**The task**
Scan the records below for the line containing "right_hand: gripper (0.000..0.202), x" and the line containing "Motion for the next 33". Copy both, plus every line between, exactly.
*** Opening Exercise input ***
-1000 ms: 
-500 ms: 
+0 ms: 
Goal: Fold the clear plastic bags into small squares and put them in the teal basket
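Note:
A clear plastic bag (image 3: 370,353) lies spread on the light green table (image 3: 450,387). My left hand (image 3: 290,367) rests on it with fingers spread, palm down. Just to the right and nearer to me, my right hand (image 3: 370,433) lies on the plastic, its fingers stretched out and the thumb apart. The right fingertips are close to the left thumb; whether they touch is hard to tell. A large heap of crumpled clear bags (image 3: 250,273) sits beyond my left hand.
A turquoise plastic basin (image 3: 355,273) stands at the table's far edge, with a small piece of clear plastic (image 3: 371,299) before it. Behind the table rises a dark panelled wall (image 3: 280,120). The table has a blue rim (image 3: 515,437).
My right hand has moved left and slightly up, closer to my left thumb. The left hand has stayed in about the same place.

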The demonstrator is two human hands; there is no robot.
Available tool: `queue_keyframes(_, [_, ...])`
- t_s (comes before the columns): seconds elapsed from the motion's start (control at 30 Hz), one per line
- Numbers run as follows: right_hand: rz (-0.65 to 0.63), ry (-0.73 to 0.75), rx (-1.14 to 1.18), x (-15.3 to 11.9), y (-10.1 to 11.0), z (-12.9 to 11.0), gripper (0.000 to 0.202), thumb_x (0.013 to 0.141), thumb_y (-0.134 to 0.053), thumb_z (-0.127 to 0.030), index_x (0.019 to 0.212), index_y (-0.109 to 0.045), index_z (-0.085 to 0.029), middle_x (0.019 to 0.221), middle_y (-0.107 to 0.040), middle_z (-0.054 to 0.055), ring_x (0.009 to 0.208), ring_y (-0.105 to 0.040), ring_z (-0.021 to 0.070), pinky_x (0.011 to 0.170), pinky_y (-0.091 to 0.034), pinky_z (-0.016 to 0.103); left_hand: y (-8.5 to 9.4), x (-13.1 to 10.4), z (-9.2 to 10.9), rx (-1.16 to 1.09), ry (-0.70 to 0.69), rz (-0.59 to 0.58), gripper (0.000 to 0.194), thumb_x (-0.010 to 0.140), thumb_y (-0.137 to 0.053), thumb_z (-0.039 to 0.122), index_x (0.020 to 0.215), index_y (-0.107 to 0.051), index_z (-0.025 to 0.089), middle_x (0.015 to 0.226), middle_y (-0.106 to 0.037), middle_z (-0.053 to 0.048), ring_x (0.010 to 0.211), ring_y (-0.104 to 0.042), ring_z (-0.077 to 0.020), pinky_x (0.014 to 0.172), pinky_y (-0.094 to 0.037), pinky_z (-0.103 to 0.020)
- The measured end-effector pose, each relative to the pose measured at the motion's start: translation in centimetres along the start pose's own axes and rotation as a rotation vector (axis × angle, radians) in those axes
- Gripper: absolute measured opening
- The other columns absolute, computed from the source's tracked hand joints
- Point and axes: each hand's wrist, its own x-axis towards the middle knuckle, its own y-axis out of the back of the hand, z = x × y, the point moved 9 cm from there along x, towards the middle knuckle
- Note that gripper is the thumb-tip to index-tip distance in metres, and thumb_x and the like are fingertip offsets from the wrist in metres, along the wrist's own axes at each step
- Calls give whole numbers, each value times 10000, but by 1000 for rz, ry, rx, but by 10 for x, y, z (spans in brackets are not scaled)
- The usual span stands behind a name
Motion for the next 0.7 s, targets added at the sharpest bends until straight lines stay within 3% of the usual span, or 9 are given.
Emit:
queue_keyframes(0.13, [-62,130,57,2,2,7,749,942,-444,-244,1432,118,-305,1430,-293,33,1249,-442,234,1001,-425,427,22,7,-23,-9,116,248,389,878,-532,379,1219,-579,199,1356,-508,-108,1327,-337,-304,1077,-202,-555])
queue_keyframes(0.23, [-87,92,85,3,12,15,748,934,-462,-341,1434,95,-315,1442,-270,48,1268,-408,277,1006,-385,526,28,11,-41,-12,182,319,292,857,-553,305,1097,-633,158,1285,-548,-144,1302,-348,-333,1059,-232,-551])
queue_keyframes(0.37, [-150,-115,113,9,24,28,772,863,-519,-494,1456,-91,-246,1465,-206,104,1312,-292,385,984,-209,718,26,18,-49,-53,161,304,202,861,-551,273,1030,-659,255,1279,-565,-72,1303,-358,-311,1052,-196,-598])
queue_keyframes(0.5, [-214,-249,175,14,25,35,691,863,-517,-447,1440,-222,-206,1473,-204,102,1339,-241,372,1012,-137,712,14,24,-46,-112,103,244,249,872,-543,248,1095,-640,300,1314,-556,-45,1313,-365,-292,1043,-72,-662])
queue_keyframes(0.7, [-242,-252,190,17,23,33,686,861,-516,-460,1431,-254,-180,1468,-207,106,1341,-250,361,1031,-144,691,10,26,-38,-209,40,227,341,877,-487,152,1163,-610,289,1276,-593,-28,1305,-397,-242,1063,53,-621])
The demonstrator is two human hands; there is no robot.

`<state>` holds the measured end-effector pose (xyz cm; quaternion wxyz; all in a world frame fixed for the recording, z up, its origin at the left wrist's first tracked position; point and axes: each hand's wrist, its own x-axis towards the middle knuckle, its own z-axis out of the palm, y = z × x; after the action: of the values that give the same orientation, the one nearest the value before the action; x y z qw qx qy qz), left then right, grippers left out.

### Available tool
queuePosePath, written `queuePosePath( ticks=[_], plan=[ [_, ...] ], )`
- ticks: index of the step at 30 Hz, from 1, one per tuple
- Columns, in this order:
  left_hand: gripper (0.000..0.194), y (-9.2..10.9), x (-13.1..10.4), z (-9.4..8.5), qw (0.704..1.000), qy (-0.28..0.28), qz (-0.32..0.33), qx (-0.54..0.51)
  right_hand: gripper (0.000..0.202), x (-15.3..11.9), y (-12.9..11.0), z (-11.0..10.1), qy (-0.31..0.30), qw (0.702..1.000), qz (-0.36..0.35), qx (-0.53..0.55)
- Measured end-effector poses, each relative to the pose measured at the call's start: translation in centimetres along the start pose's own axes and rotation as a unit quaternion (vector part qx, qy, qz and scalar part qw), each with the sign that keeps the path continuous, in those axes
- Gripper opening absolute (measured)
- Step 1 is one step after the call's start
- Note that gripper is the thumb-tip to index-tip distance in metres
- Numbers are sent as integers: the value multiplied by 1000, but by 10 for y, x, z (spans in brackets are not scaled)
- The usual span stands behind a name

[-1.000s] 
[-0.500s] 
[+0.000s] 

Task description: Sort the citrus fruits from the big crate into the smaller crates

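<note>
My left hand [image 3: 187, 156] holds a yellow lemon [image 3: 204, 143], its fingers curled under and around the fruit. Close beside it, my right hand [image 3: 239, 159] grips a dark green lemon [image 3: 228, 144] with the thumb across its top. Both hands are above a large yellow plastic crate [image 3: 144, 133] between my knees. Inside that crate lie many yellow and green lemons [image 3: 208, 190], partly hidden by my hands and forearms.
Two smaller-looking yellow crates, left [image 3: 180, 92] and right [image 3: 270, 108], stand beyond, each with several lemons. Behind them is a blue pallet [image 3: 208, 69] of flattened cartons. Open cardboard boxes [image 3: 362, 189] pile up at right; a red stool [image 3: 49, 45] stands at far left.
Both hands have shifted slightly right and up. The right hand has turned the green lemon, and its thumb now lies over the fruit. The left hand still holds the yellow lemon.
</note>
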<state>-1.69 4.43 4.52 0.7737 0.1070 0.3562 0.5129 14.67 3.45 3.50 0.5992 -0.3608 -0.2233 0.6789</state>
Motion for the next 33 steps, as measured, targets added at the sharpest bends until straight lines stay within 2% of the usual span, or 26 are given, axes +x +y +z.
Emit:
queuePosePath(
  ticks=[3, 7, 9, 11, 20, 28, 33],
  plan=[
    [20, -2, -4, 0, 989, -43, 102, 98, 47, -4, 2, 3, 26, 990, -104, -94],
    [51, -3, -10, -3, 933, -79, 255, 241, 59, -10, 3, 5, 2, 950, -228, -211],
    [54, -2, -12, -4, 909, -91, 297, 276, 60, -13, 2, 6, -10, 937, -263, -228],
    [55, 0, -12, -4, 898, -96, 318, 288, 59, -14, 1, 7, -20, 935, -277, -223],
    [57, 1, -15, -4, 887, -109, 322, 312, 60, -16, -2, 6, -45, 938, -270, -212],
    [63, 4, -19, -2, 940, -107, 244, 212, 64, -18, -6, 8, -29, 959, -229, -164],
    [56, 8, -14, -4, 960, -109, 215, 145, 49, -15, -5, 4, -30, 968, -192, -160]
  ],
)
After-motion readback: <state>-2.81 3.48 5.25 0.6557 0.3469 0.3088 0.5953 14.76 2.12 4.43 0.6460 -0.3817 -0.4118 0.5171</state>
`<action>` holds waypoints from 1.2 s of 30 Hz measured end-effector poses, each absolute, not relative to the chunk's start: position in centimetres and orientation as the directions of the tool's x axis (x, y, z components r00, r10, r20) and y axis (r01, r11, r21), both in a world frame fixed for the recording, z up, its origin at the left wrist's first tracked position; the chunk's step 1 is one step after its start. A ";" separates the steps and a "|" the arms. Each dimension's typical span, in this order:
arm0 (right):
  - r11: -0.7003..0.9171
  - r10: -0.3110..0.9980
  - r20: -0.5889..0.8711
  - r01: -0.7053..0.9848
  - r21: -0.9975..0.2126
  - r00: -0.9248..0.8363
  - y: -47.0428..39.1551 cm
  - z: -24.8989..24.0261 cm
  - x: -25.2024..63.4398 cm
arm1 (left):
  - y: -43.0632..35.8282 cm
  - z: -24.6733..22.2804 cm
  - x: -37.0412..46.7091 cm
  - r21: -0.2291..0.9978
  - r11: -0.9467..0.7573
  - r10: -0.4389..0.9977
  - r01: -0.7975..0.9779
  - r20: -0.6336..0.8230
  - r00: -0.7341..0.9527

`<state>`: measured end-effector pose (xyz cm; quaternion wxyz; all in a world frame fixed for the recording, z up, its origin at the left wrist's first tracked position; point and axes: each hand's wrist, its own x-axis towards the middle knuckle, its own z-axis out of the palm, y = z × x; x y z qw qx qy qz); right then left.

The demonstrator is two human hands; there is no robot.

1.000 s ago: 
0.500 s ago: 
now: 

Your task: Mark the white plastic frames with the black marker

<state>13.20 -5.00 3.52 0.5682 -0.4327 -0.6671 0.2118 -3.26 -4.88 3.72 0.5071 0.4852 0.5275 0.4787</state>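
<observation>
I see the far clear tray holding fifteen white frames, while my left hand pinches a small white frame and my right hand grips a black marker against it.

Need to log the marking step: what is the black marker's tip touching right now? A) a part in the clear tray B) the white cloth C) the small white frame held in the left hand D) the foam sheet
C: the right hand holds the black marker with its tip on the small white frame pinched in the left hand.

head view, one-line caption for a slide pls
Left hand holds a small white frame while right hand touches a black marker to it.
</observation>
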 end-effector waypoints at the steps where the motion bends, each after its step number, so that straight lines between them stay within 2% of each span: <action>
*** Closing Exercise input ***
**Exercise answer**
  right_hand: gripper (0.000..0.202), x (-15.3..11.9), y (-12.9..11.0), z (-11.0..10.1), qy (-0.31..0.30), qw (0.702..1.000), qz (-0.36..0.35), qx (-0.53..0.55)
- Measured end-effector poses, each relative to the pose measured at the call's start: translation in centimetres along the start pose's own axes and rotation as a unit quaternion (vector part qx, qy, qz and scalar part qw), each with the sign that keeps the path continuous, in those axes
- Gripper opening absolute (measured)
- Step 1 is one step after the call's start
- Note that gripper is the thumb-tip to index-tip distance in metres
- Numbers are sent as integers: the value multiplied by 1000, but by 10 for y, x, z (spans in brackets are not scaled)
- The usual span stands behind a name

[-1.000s] 
[-0.500s] 
[+0.000s] 

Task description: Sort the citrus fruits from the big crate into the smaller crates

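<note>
My left hand [image 3: 187, 156] holds a yellow lemon [image 3: 204, 143], its fingers curled under and around the fruit. Close beside it, my right hand [image 3: 239, 159] grips a dark green lemon [image 3: 228, 144] with the thumb across its top. Both hands are above a large yellow plastic crate [image 3: 144, 133] between my knees. Inside that crate lie many yellow and green lemons [image 3: 208, 190], partly hidden by my hands and forearms.
Two smaller-looking yellow crates, left [image 3: 180, 92] and right [image 3: 270, 108], stand beyond, each with several lemons. Behind them is a blue pallet [image 3: 208, 69] of flattened cartons. Open cardboard boxes [image 3: 362, 189] pile up at right; a red stool [image 3: 49, 45] stands at far left.
Both hands have shifted slightly right and up. The right hand has turned the green lemon, and its thumb now lies over the fruit. The left hand still holds the yellow lemon.
</note>
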<state>-1.69 4.43 4.52 0.7737 0.1070 0.3562 0.5129 14.67 3.45 3.50 0.5992 -0.3608 -0.2233 0.6789</state>
Motion for the next 33 steps, as measured, targets added at the sharpest bends until straight lines stay within 2% of the usual span, or 26 are given, axes +x +y +z.

There is nothing more to the output.